Required action :: Write out the complete data exactly as written.

Source material ::
○ ○ ○
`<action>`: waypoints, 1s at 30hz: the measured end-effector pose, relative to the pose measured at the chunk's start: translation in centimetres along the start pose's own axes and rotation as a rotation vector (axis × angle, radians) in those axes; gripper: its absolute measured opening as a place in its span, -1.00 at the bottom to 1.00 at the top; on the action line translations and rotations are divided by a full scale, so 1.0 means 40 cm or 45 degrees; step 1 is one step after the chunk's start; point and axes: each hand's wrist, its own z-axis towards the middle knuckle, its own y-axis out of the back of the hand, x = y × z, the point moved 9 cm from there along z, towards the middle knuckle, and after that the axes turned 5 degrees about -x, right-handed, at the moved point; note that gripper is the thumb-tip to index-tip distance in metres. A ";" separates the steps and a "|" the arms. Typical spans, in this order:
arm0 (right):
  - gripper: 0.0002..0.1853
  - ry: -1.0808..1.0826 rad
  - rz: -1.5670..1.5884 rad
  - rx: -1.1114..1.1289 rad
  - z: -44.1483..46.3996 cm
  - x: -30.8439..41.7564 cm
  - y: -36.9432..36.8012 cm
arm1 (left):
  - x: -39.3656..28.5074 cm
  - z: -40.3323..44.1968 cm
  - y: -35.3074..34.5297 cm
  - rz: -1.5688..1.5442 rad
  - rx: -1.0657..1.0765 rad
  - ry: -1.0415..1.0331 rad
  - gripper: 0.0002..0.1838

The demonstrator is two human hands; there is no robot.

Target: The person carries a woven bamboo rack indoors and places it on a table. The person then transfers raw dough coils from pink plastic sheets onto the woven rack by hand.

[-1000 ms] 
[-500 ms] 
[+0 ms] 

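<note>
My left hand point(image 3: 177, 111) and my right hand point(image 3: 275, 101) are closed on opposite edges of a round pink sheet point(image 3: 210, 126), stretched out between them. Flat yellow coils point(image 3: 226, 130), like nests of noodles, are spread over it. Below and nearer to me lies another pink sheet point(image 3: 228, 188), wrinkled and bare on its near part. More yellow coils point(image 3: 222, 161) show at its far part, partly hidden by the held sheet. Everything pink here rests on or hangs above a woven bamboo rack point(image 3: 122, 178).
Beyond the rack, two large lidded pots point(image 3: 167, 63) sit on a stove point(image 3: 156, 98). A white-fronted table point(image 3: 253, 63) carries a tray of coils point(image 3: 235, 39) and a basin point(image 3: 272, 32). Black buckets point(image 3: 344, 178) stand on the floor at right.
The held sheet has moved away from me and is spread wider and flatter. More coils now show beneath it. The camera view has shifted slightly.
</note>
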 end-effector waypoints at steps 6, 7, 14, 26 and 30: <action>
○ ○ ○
Exercise response ::
`<action>`: waypoints, 1s at 30hz: the measured end-effector pose, relative to the pose measured at the chunk's start: translation in centimetres along the start pose's own axes and rotation as a rotation vector (axis × angle, radians) in those axes; gripper: its absolute measured opening as a place in its span, -1.00 at the bottom to 1.00 at the top; on the action line translations and rotations are divided by a full scale, so 1.0 means 40 cm or 45 degrees; step 1 is one step after the chunk's start; point and axes: each hand's wrist, its own z-axis towards the middle knuckle, its own y-axis out of the back of the hand, x = y × z, the point moved 9 cm from there along z, towards the middle knuckle, and after that the axes turned 5 degrees about -x, right-handed, at the moved point; note that gripper is the thumb-tip to index-tip distance in metres. A ";" separates the steps and a "|" the arms. Typical spans, in this order:
arm0 (right):
  - gripper: 0.0002..0.1853
  - ry: -1.0808..1.0826 rad
  - rz: -1.5670..1.5884 rad
  - rx: -1.1114..1.1289 rad
  - z: -44.1483..46.3996 cm
  - x: -30.8439..41.7564 cm
  - y: -36.9432..36.8012 cm
arm1 (left):
  - x: -39.3656..28.5074 cm
  - z: -40.3323..44.1968 cm
  - y: -35.3074..34.5297 cm
  - rz: -1.5688..1.5442 rad
  - rx: -1.0657..1.0765 rad
  - ry: -1.0415..1.0331 rad
  - gripper: 0.0002..0.1838

The demonstrator is two human hands; there is no robot.

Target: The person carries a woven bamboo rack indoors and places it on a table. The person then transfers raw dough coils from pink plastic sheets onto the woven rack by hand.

[-1000 ms] 
[-500 ms] 
[+0 ms] 

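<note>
My left hand point(image 3: 177, 111) and my right hand point(image 3: 275, 101) are closed on opposite edges of a round pink sheet point(image 3: 210, 126), stretched out between them. Flat yellow coils point(image 3: 226, 130), like nests of noodles, are spread over it. Below and nearer to me lies another pink sheet point(image 3: 228, 188), wrinkled and bare on its near part. More yellow coils point(image 3: 222, 161) show at its far part, partly hidden by the held sheet. Everything pink here rests on or hangs above a woven bamboo rack point(image 3: 122, 178).
Beyond the rack, two large lidded pots point(image 3: 167, 63) sit on a stove point(image 3: 156, 98). A white-fronted table point(image 3: 253, 63) carries a tray of coils point(image 3: 235, 39) and a basin point(image 3: 272, 32). Black buckets point(image 3: 344, 178) stand on the floor at right.
The held sheet has moved away from me and is spread wider and flatter. More coils now show beneath it. The camera view has shifted slightly.
</note>
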 end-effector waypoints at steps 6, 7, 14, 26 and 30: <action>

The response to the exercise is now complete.